- [Instructions to follow]:
Beginning with the line below that contains "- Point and" and ending with the line that contains "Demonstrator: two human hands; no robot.", copy every line exactly. Copy nothing else.

-- Opening Marker --

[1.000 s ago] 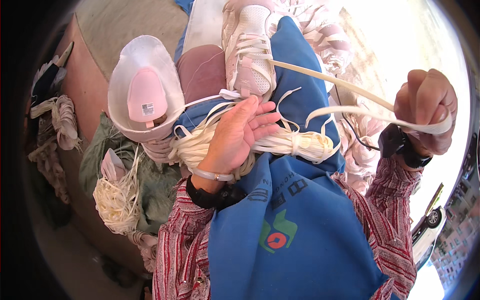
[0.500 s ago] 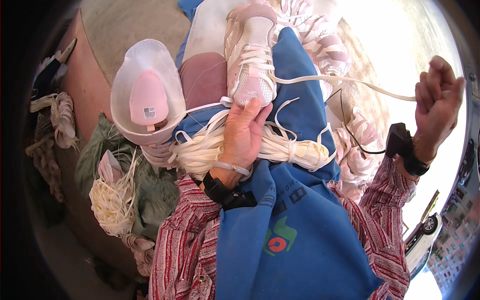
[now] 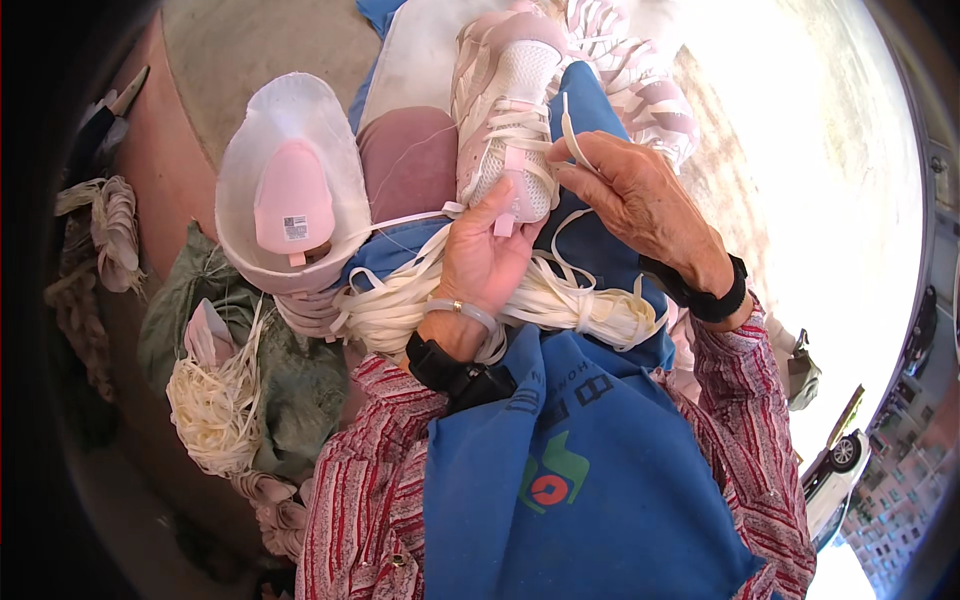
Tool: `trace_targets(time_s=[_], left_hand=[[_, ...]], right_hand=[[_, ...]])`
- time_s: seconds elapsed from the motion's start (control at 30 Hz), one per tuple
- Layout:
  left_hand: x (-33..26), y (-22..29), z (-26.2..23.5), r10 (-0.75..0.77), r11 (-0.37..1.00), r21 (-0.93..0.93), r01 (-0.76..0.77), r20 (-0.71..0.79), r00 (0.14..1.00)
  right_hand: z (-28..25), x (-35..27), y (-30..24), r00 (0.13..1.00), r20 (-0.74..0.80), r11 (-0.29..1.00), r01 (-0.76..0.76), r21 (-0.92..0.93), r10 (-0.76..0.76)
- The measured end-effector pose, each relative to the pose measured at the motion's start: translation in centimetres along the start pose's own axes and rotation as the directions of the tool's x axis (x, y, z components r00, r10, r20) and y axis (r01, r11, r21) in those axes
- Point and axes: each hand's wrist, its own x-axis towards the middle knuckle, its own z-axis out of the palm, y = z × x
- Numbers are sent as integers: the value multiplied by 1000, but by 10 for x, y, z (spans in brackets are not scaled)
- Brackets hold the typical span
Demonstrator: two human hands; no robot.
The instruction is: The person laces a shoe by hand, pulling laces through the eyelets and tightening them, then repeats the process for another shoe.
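A pink and white sneaker upper (image 3: 505, 110) lies over my lap, its toe away from me and its lace partly threaded. My left hand (image 3: 485, 250) grips its near end, thumb on top by the pink tongue (image 3: 513, 180). At the right edge of the upper, my right hand (image 3: 645, 195) pinches a cream shoelace (image 3: 572, 135), whose loose tip sticks up above the fingers. Under my left wrist, a bundle of cream laces (image 3: 590, 300) rests across the blue apron (image 3: 580, 460).
To the left stands a white cut-open container (image 3: 230, 190) with a pink tongue piece (image 3: 292, 200) inside. More sneaker uppers (image 3: 660, 105) are piled at the far right. A green sack (image 3: 180, 285) and a tangle of laces (image 3: 215, 415) sit at lower left.
My right hand has come in from the far right to the upper's edge; the lace that was stretched taut is now slack. My left hand still holds the upper, which has tilted slightly.
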Motion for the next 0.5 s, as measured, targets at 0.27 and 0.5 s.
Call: trace_targets(time_s=[0.27, 0.5], left_hand=[[6, 2, 4, 1, 995, 101, -1, 2, 1000], [13, 5, 21, -12, 990, 132, 43, -229, 973]], right_hand=[[17, 8, 4, 983, -180, 996, 51, 70, -37], [3, 4, -16, 975, 14, 971, -221, 92, 220]])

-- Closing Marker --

- [Exercise solution]:
- Point and axes: each hand's wrist, its own x-axis towards the middle knuckle, its own z-axis out of the palm, y = z × x
- Numbers are sent as integers: the value multiplied by 1000, but by 10 for x, y, z (spans in brackets are not scaled)
- Brackets hold the typical span
Demonstrator: two human hands; no robot.

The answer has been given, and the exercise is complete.